So if there are 65 keys to be reduced, and say a commit happens half we through, the output will be two messages: one partially reduced, the other with all the values reduced.
If I understand your description correctly, this is actually intended behavior. For one, it's a tradeoff between processing latency (where you want to see update records as soon as you have a new piece of input data) vs. coalescing multiple update records into fewer or even just a single update record.
The default behavior of Kafka Streams is to favor lower processing latency. That is, it will not wait for "all input data to have arrived" before sending downstream updates. Rather, it will send updates once new data has arrived. Some background information is described at https://www.confluent.io/blog/watermarks-tables-event-time-dataflow-model/.
Today, you have two main knobs to change/tune this default behavior, which is controlled by (1) Kafka Streams record caches (for the DSL) and (2) the configured commit interval (you already mentioned this).

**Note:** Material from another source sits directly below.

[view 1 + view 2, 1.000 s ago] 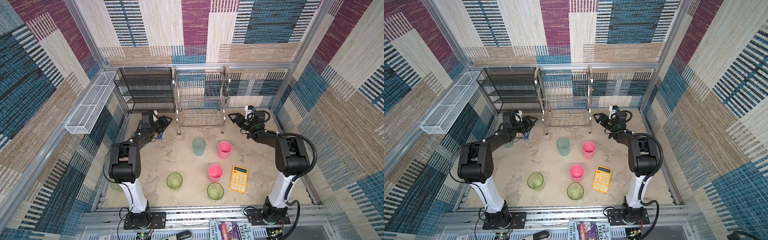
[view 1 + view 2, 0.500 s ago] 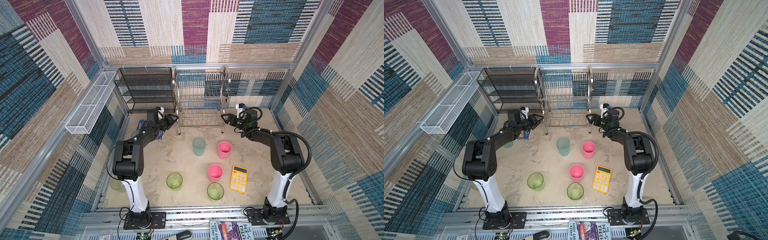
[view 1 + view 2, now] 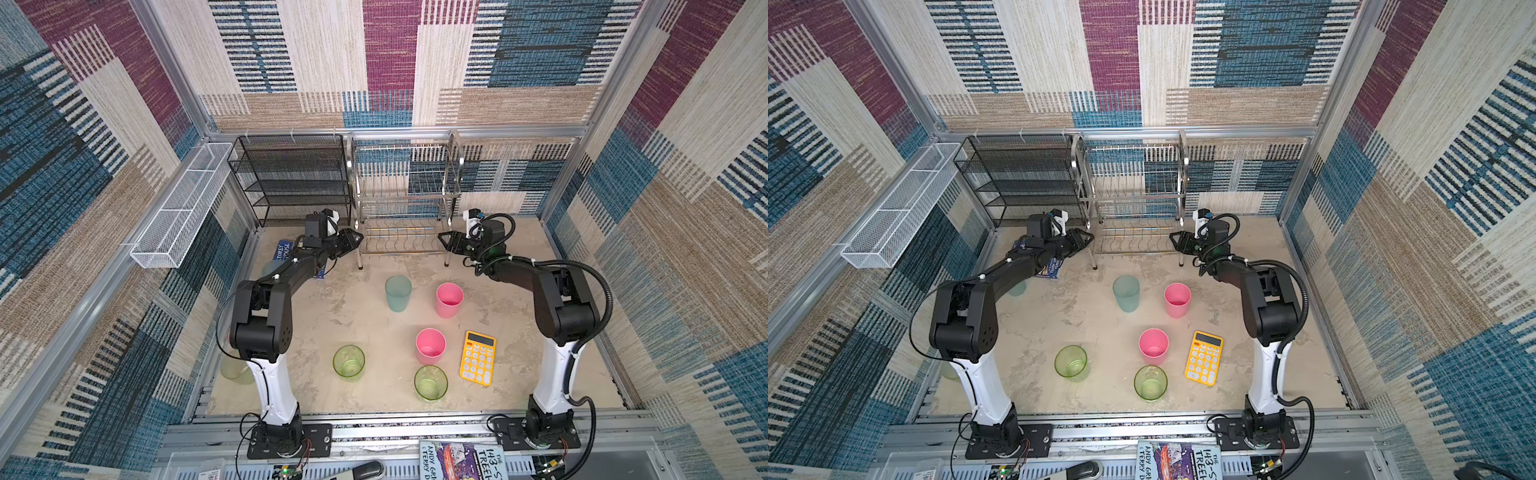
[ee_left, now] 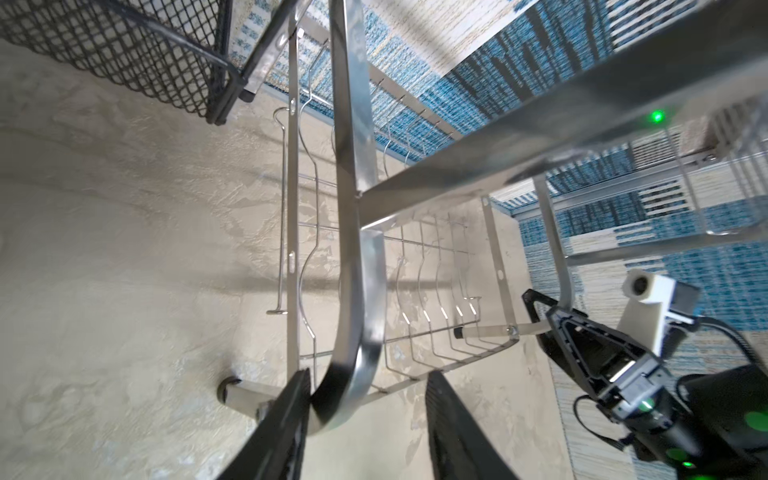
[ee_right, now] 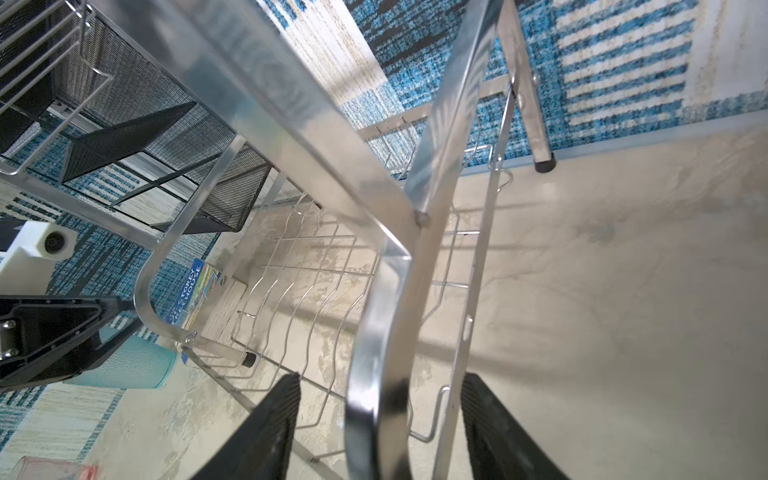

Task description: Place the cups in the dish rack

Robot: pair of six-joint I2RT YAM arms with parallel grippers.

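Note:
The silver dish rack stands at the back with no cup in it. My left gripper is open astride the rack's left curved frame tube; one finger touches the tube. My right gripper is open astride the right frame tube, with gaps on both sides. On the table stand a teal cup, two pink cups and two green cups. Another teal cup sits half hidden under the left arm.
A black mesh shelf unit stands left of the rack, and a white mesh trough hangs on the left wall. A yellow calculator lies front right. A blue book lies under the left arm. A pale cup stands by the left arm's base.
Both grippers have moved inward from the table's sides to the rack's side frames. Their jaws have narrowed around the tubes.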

Moving forward, the Kafka community has also been working on a new feature that will allow you to define that you just want a single, final update record to be sent (rather than what you described as "partial" updates). This new feature, in case you are interested, is described in the Kafka Improvement Proposal KIP-328: Ability to suppress updates for KTables. This is actively being worked on, but it will unlikely to be finished in time for the upcoming Kafka v2.1 release in October.

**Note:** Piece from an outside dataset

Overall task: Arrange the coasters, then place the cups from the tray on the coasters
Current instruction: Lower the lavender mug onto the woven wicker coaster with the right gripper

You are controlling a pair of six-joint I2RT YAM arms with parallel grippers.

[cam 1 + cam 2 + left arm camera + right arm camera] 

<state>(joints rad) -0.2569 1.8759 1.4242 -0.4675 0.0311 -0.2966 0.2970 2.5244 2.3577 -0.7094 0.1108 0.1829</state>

Currently, we've come up with a very ugly fix for this, which has to do with adding an index and out of values to each message created during the flatMap phase...we filter out any message emitted by the reduce where index != out of. My feeling is we're not doing something right here or looking at it the wrong way. Please advise on the correct way of doing this.
In short, in stream processing you should embrace the nature of how streaming works. In general, you will only have partial/incomplete knowledge of the world, so to speak, or rather: you only know what you observed thus far. So, at any given point in time, you must deal with the situation that more, additional data may arrive that you still have to deal with.
A typical situation is having to deal with late-arriving data, where your application logic must decide whether you want to still integrate and process this data (quite likely) or discard (sometimes the way it needs to be).
Going back to your example:
So if there are 65 keys to be reduced [...]
How would one know it's 65, and not 100 or 28, and so on? One can only tell that: "Thus far, at this point in time, I have received 65. So, what do I do? Do I reduce those 65 because I believe that's all the input? Or do I wait some seconds/minutes/hours longer because there might be 35 more to arrive, but this will mean that I will not send an update/answer downstream until this waiting time has elapsed (which results in higher processing latency)?"
In your situation, I would ask: Why do you consider the streaming behavior of how/when updates are being sent a problem? Perhaps it's because you have a downstream system or application that doesn't know how to handle such streaming updates?
Does that make any sense? Again, the above is based on my understanding of what you described as being the issue.